Editions Actes Sud - Collection Babel (poche) - Roman - Banquises

Après 27 ans sans sa sœur Sarah, disparue quand elle avait vingt-deux ans, Lisa part sur ses traces. Sarah est partie six semaines au Groenland, en 1982, à la suite d’une dépression, après avoir perdu une amie très proche, et elle n’est jamais revenue. Sans trop comprendre pourquoi, Lisa entreprend ce long voyage aux sept escales et revient sur ce passé douloureux : l’attente des parents à Roissy, l’absence qui ne sera jamais comblée, le détective engagé pour rien, la mère si souvent en larmes, le lent délitement familial, sa propre anorexie pour signifier à ses parents qu’ils ont encore une fille, et des années plus tard une sœur déclarée morte sans qu’aucun corps ne soit retrouvé.
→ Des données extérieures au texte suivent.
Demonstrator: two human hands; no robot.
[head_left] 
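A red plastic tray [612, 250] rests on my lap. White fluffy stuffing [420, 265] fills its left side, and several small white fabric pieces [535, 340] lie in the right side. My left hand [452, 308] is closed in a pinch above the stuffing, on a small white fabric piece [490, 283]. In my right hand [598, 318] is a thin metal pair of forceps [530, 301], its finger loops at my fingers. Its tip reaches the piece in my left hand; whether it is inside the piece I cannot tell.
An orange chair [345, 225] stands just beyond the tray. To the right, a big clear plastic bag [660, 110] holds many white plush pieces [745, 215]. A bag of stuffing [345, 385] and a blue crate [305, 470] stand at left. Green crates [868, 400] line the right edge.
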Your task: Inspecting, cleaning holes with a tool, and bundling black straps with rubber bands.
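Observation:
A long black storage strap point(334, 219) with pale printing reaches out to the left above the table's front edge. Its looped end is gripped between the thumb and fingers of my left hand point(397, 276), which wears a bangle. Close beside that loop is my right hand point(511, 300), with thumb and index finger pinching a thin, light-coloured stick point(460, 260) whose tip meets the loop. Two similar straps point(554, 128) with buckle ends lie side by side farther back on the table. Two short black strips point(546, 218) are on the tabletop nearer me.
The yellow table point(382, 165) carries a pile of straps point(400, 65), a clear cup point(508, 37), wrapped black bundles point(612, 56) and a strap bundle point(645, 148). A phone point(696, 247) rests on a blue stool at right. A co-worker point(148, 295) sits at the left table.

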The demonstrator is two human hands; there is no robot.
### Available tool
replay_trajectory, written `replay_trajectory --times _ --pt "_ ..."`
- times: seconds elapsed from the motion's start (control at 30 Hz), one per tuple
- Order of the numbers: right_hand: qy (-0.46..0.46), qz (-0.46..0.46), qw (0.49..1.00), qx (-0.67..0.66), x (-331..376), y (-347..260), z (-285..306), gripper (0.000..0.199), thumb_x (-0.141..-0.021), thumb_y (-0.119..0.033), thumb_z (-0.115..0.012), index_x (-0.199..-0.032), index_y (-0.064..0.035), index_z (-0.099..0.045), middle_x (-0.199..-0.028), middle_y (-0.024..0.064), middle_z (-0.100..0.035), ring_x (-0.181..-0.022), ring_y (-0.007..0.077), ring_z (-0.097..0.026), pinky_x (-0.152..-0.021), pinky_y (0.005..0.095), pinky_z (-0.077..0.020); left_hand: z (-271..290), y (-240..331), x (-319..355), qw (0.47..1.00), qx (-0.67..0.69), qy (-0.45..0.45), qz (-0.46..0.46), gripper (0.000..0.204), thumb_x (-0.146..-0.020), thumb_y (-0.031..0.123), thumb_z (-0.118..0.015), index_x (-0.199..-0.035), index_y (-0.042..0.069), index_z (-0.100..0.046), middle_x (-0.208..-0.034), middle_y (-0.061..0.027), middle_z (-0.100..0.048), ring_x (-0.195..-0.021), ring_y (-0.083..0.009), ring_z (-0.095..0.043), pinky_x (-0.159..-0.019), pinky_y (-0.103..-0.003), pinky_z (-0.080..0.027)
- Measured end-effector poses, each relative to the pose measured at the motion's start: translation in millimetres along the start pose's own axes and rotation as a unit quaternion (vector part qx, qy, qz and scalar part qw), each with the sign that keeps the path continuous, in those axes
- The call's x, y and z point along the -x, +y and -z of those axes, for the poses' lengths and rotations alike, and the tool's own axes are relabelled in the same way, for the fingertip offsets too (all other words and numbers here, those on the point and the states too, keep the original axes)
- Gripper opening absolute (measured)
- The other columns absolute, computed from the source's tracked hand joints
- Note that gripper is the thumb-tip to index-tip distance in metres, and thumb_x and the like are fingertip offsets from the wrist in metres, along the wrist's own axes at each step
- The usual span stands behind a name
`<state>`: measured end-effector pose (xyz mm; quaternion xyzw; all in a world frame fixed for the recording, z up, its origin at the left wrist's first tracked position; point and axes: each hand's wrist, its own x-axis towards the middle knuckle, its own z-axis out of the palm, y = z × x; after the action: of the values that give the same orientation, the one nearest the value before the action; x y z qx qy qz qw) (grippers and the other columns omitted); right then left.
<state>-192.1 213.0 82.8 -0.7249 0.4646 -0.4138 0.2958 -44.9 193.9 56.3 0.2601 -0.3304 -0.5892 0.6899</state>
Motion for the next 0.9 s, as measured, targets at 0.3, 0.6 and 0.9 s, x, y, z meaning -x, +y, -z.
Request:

J’ai retrouvé ce que j’aime chez Valentine Goby : la beauté de son écriture, son talent quand il s’agit de décrire à la fois les paysages et les sentiments, ce don pour magnifier les choses. On partage la douleur des parents qui n’ont plus vu revenir cette fille mais aussi le désarroi de la sœur qui reste devenue un peu orpheline puisque tout a tourné pendant des années autour de l’absente. Le roman s’apparente à une enquête sans en être vraiment une mais il est aussi le texte d’un endroit, d’un espace, d’un lieu, cette île du Groenland menacée par le réchauffement climatique de manière très (trop) concrète (là où il pouvait faire -40, il fait 0 degré) qui ne vivait que pour sa banquise. J’ai beaucoup aimé vivre quelque temps là-bas à l’époque où Lisa y est restée coincée à cause de ce fameux nuage de cendres (en 2010), découvrir le mode de vie de cette île, Uummannaq, son fjord, son quotidien rude, ses fêtes, ses chiens-loups, ses traîneaux, la glace qui craque... J’ai pris du plaisir à lire ce roman même si le thème de la personne disparue n’est pas nouveau, même si ce n’est pas mon roman préféré de l’autrice.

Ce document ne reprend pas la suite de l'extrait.